*Try it*. Would you reproduce every line of the material exactly?

--- Records for the exercise Enclosed Below ---

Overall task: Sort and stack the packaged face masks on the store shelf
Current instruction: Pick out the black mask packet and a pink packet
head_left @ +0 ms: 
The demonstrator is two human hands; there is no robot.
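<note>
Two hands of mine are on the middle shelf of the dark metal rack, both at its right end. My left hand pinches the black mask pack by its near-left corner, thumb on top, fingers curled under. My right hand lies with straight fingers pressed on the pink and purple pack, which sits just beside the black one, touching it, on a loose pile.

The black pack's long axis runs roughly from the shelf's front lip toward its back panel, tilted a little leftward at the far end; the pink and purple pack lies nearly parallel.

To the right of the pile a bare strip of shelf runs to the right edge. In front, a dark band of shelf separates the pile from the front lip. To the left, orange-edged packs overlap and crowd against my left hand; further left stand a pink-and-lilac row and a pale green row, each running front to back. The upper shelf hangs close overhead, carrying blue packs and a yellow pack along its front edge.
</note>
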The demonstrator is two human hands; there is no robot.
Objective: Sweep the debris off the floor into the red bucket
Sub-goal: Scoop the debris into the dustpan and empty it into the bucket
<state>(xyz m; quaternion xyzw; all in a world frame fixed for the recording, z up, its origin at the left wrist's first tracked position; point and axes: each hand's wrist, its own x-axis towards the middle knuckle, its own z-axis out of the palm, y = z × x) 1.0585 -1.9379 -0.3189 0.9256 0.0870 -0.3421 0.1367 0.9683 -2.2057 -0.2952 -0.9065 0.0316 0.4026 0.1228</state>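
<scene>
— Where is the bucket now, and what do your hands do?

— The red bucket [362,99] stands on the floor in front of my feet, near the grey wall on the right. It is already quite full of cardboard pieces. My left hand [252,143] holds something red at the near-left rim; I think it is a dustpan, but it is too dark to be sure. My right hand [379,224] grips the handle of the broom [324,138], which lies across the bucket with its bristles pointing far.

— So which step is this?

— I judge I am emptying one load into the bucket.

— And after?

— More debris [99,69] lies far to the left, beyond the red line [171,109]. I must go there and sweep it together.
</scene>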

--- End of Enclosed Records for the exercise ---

*The answer*.
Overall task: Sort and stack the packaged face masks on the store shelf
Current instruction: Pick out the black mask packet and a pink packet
head_left @ +0 ms: 
The demonstrator is two human hands; there is no robot.
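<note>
Two hands of mine are on the middle shelf of the dark metal rack, both at its right end. My left hand pinches the black mask pack by its near-left corner, thumb on top, fingers curled under. My right hand lies with straight fingers pressed on the pink and purple pack, which sits just beside the black one, touching it, on a loose pile.

The black pack's long axis runs roughly from the shelf's front lip toward its back panel, tilted a little leftward at the far end; the pink and purple pack lies nearly parallel.

To the right of the pile a bare strip of shelf runs to the right edge. In front, a dark band of shelf separates the pile from the front lip. To the left, orange-edged packs overlap and crowd against my left hand; further left stand a pink-and-lilac row and a pale green row, each running front to back. The upper shelf hangs close overhead, carrying blue packs and a yellow pack along its front edge.
</note>
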The demonstrator is two human hands; there is no robot.
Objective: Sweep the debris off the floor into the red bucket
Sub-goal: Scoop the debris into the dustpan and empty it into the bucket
<state>(xyz m; quaternion xyzw; all in a world frame fixed for the recording, z up, its origin at the left wrist's first tracked position; point and axes: each hand's wrist, its own x-axis towards the middle knuckle, its own z-axis out of the palm, y = z × x) 1.0585 -1.9379 -0.3189 0.9256 0.0870 -0.3421 0.1367 0.9683 -2.2057 -0.2952 -0.9065 0.0316 0.4026 0.1228</state>
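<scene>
— Where is the bucket now, and what do your hands do?

— The red bucket [362,99] stands on the floor in front of my feet, near the grey wall on the right. It is already quite full of cardboard pieces. My left hand [252,143] holds something red at the near-left rim; I think it is a dustpan, but it is too dark to be sure. My right hand [379,224] grips the handle of the broom [324,138], which lies across the bucket with its bristles pointing far.

— So which step is this?

— I judge I am emptying one load into the bucket.

— And after?

— More debris [99,69] lies far to the left, beyond the red line [171,109]. I must go there and sweep it together.
</scene>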

There is no additional output for this exercise.